What this task involves:
Could you repeat every line below exactly, skipping the images?

Source material START

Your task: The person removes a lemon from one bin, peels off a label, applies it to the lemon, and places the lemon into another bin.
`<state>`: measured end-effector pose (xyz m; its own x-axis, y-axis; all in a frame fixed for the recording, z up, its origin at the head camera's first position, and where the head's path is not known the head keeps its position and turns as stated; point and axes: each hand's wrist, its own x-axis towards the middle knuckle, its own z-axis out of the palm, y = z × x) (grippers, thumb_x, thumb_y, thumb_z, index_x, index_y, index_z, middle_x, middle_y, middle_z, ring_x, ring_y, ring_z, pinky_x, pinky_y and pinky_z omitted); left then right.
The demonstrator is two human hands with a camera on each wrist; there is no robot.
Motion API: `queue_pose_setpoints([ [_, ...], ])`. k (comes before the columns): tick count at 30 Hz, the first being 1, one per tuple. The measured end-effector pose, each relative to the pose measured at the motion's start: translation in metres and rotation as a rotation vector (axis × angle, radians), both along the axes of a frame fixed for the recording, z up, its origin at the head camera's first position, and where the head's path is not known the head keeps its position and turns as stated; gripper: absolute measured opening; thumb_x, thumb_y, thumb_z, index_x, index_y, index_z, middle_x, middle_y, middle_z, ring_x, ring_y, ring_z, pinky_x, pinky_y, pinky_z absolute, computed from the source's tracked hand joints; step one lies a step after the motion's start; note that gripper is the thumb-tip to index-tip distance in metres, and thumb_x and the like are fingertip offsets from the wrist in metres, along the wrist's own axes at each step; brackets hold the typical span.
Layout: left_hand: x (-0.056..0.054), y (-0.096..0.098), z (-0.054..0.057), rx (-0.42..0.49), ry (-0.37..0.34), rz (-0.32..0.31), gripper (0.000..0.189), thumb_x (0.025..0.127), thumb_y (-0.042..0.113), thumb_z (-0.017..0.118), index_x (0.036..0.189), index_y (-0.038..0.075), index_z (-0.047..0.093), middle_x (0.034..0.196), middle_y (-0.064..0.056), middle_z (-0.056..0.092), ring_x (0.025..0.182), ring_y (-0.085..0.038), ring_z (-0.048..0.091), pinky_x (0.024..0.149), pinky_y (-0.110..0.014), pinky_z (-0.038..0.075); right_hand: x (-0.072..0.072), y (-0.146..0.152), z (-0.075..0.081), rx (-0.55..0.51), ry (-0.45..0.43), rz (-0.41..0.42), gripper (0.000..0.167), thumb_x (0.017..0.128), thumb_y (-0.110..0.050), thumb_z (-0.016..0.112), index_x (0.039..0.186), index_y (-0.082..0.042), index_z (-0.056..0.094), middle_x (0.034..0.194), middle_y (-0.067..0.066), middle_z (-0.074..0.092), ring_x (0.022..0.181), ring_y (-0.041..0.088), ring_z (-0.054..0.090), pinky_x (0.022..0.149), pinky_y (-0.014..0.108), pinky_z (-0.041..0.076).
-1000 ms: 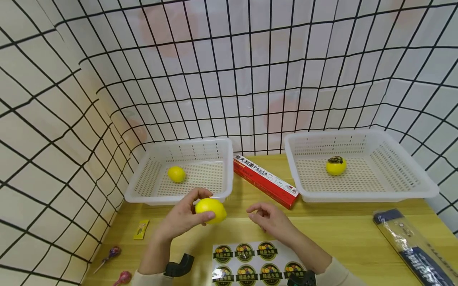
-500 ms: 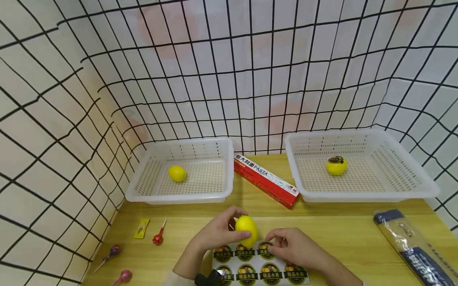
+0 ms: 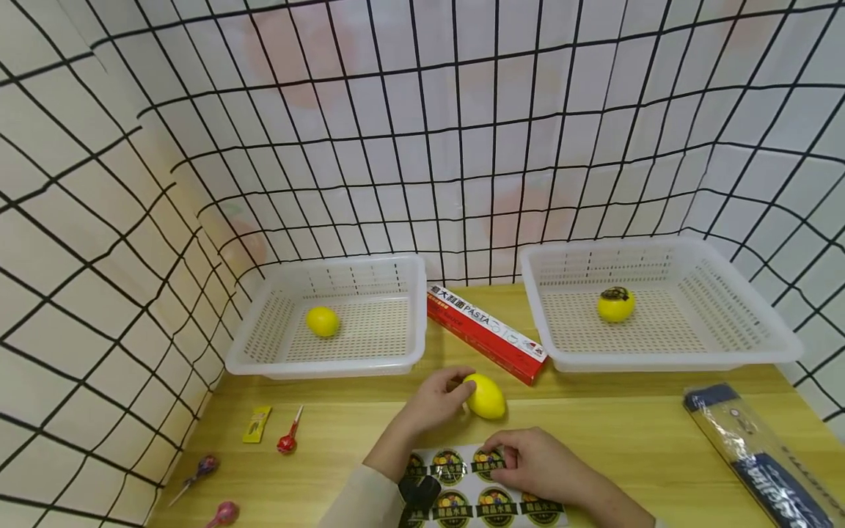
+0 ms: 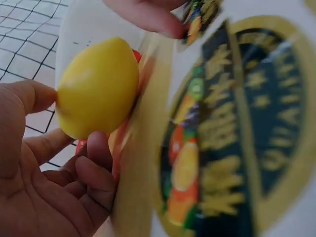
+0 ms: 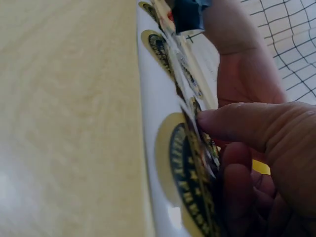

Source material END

Task output:
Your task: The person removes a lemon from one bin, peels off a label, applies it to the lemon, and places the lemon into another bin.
`<state>`: measured end-effector pose (xyz m; its own x-axis, y-axis; all in a frame fixed for the recording, z up, its origin at the head camera's first position, and where the head's path is not known the head keeps its position and turns as stated; point and axes: each hand's wrist, its own x-axis towards the middle knuckle, its own z-axis out of the palm, y = z × x) (grippers, thumb_x, thumb_y, thumb_z, index_x, index_y, index_z, middle_x, middle_y, middle_z, ring_x, ring_y, ring_z, pinky_x, pinky_y and pinky_z omitted); left then right.
The demonstrator is two human hands with a camera on each wrist; there is no robot.
Motion API: `queue_pose_setpoints([ [_, ...], ])`. k (comes before the columns): tick count at 30 Hz, the first being 1, one per tuple. The measured end-effector pose, each relative to the pose measured at the motion's start: translation in metres and rotation as a rotation vector (axis × angle, radians), both along the axes of a frame fixed for the recording, z up, its origin at the head camera's first position, and where the head's path is not known the head keeps its position and turns as stated; gripper: absolute measured opening; thumb_x, thumb_y, thumb_z, index_x, index_y, index_z, middle_x, middle_y, middle_z, ring_x, ring_y, ring_z, pinky_x, pinky_y, pinky_z absolute, computed from the source's tracked hand joints; step one lies a step after the motion's start; note that gripper is the thumb-tip to index-tip distance in metres, and thumb_x and the like are fingertip offsets from the wrist in metres, along the wrist's own axes at each step; brackets hold the typical span.
Layout: left_hand: x (-0.056..0.054), y (-0.096..0.098), z (-0.054..0.057), rx (-0.42..0.49), ry (-0.37..0.34), rz (-0.32..0.31), gripper (0.000..0.189), thumb_x (0.025..0.127), thumb_y (-0.042..0.113), thumb_z (-0.017..0.118), index_x (0.036..0.189), index_y (-0.038..0.075), index_z (-0.047..0.093), middle_x (0.034..0.196), middle_y (-0.064..0.056), middle_z (-0.056..0.092), ring_x (0.025..0.182), ring_y (-0.085..0.038), ring_z (-0.048..0.091), pinky_x (0.024..0.149), pinky_y (-0.110..0.014), pinky_z (-0.038..0.075); right_hand: x (-0.072..0.072), y (-0.146..0.152), z (-0.075..0.081), rx (-0.55..0.51), ry (-0.45..0.43), rz (-0.41..0.42), gripper (0.000..0.167), thumb_x (0.017..0.128), thumb_y (-0.110..0.050), thumb_z (-0.016..0.112), index_x (0.039..0.186), index_y (-0.082..0.042), index_z (-0.056..0.094), middle_x (0.034..0.194), middle_y (-0.067..0.066), middle_z (-0.074..0.092), ring_x (0.022..0.181), ring_y (-0.041..0.088), ring_z (-0.054..0.090), pinky_x (0.022..0.149), pinky_y (-0.014..0.108), pinky_z (-0.041..0.076).
-1000 ms: 
-500 ms: 
+0 ms: 
+0 ms: 
+0 ms: 

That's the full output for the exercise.